How to use this page
Section titled “How to use this page”Each diagram below follows the same four-part shape so you can compare them: the question it
answers, the axes (what is plotted against what), how to read good vs. bad, and the
MET line type that feeds it. A line type is just the named row format MET writes into its
.stat output — for example a CTS row holds contingency-table statistics,
a PCT row holds a probability contingency table.
Every diagram is a small theme-reactive schematic, not a real data plot — the curves are illustrative so the geometry is clear. The captions point out the one feature that matters most.
1 · Performance diagram
Section titled “1 · Performance diagram”“Is my categorical forecast catching events without crying wolf?”
The performance diagram packs four categorical statistics into a single square. It shows the relationship between detecting events and avoiding false alarms, and — because of the geometry — it reveals frequency bias and Critical Success Index at the same time without you having to read them off a table.
Axes and reference lines
Section titled “Axes and reference lines”X-axis — Success Ratio, SR = 1 − FAR — How often a “yes” forecast was right. Higher is better; it runs left (bad) to right (good).
Y-axis — Probability of Detection, PODY — How often an observed event was forecast. Higher is better; it runs bottom (bad) to top (good).
CSI curves — Curves of equal Critical Success Index sweep from the top of the plot to the right side. A point sitting on a higher CSI curve is a better overall forecast.
Frequency-bias lines — Dashed lines radiating from the origin, labeled with their bias value. The 1:1 diagonal is perfect bias (1.0). Lines steeper than it (leaning toward the upper-left, high POD relative to success ratio) are bias > 1 — over-forecasting; lines shallower than it (toward the lower-right) are bias < 1 — under-forecasting.
What feeds it
Section titled “What feeds it”The simplest input is MET’s contingency-table statistics output — the CTS line
type — which can be produced by many MET tools (Point-Stat, Grid-Stat, and others). METplotpy reads the
PODY, FAR, and CSI columns from that columnar text and places each
forecast as a point on the square.
2 · Reliability diagram
Section titled “2 · Reliability diagram”“When I say 70%, does it happen 70% of the time?”
The reliability diagram is the calibration check for probabilistic forecasts. It plots the conditional bias of those forecasts: for each forecast-probability bin, it asks how often the event actually occurred. An honest forecast system that says “30% chance” should be right about 30% of the time — no more, no less.
Axes and the perfect line
Section titled “Axes and the perfect line”X-axis — forecast probability — The probability the forecast issued, binned (for example 0 through 0.9 in the documentation’s example).
Y-axis — observed relative frequency — The fraction of times the event was actually observed within that probability bin.
The 45° diagonal — perfect reliability — Where forecast probability equals observed frequency. A curve lying on this line is perfectly calibrated.
What feeds it
Section titled “What feeds it”Reliability is built from MET’s probability contingency table — the PCT line type,
read as columnar text output. The METplotpy reliability plotter references statistics such as
PSTD_CALIBRATION, PSTD_BASER, and PSTD_NI, and can optionally
overlay a no-skill line, a reference line, and a skill line via configuration toggles
(add_noskill_line, add_reference_line, add_skill_line).
3 · ROC diagram
Section titled “3 · ROC diagram”“Can my forecast tell events from non-events at all?”
The Receiver Operating Characteristic (ROC) diagram measures discrimination — the forecast’s ability to separate the days an event happens from the days it doesn’t, independent of calibration. The documentation describes it as plotting the true positive rate (sensitivity) against the false positive rate (1 − specificity) for different cut-off points of a parameter.

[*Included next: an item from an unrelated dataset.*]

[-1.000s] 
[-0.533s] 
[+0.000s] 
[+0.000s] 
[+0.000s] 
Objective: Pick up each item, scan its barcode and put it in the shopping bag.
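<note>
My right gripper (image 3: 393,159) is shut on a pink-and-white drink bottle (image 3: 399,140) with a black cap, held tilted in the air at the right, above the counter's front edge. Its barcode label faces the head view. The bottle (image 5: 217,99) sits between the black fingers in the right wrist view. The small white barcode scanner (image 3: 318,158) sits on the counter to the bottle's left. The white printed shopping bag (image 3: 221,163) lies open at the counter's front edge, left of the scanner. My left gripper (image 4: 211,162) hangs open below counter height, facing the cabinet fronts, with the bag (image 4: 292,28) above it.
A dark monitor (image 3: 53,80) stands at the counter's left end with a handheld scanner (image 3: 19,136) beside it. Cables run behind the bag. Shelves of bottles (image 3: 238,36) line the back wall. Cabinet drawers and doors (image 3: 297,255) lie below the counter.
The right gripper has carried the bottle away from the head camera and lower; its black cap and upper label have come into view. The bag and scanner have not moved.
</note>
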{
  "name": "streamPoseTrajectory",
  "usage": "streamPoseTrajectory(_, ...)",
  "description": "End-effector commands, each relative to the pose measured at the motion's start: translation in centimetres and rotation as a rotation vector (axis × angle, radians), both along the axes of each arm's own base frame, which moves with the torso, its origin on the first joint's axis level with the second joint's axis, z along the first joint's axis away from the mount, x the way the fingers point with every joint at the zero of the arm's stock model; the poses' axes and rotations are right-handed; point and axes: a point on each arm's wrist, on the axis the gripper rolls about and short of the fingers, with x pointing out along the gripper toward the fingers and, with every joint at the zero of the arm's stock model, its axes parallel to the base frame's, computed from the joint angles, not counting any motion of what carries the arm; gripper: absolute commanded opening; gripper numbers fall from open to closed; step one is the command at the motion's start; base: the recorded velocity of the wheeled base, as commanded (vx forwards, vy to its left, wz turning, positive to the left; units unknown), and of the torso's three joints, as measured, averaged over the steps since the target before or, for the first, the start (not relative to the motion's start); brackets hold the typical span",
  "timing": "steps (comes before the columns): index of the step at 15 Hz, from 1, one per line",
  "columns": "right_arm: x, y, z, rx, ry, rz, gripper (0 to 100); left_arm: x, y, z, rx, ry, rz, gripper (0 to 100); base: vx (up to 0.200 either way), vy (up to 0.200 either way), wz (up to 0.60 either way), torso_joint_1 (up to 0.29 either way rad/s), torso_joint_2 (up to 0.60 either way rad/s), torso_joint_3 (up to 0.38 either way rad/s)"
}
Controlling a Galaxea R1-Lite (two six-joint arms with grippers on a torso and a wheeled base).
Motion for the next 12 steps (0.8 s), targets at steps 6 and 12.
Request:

Axes and the no-skill line
Section titled “Axes and the no-skill line”Y-axis — Probability of Detection, POD (true positive rate / sensitivity) — The fraction of events correctly forecast as “yes.”
X-axis — Probability of False Detection, POFD (false positive rate / 1 − specificity) — The fraction of non-events incorrectly forecast as “yes.”
The curve — Each point is one decision cut-off (one probability threshold). Sweeping the threshold from strict to lenient traces the curve from the lower-left toward the upper-right.
What feeds it
Section titled “What feeds it”METplotpy can build a ROC curve from two MET line types: the probability contingency table
(PCT), where each row’s threshold gives one point on the curve, or contingency table
counts (CTC). The plotter exposes roc_pct and roc_ctc boolean
flags to choose the input mode. The source notes the data may first need reformatting via the METdataio
METreformat module before plotting.
4 · Taylor diagram
Section titled “4 · Taylor diagram”“How close is my model to the observed climate, all in one geometry?”
The Taylor diagram is the odd one out — it’s a polar plot for continuous fields, and it folds three statistics into a single point. It quantifies the correspondence between models and a “reference” (the observations) using the Pearson correlation coefficient, the centered RMSE, and the standard deviation, all at once.
The geometry
Section titled “The geometry”Angle — Pearson correlation coefficient — The azimuth around the arc encodes correlation: zero angle (along the x-axis) is correlation 1.0, and the angle opens up as correlation falls.
Radius — standard deviation — The distance from the origin is the (normalized) standard deviation of the model field, measuring how much variability it has compared with the observations.
Distance to the reference point — centered RMSE — The straight-line distance from a model point to the reference point equals the centered (pattern) root-mean-square difference — the quantity the Taylor geometry actually encodes (the source page calls it simply the RMSE). The reference sits on the x-axis at the observed standard deviation.
What feeds it
Section titled “What feeds it”The Taylor plotter reads MET’s continuous-statistics line type CNT from Point-Stat or
Grid-Stat (columnar text). The three statistics it needs are FSTDEV (forecast standard
deviation), OSTDEV (observation standard deviation), and PR_CORR (Pearson
correlation). The taylor_voc option controls whether the plot shows only positive
correlation values; when negative correlations are allowed the geometry extends past the vertical
(corr = 0) axis into a half-circle, so an anticorrelated model lands to the left of it. A
separate taylor_show_gamma toggle draws the standard-deviation arcs.
What feeds each diagram
Section titled “What feeds each diagram”The diagrams differ in what they ask, but they all start from MET line-type rows. This is the quick cross-reference: pick the diagram, find the line type, look for these columns.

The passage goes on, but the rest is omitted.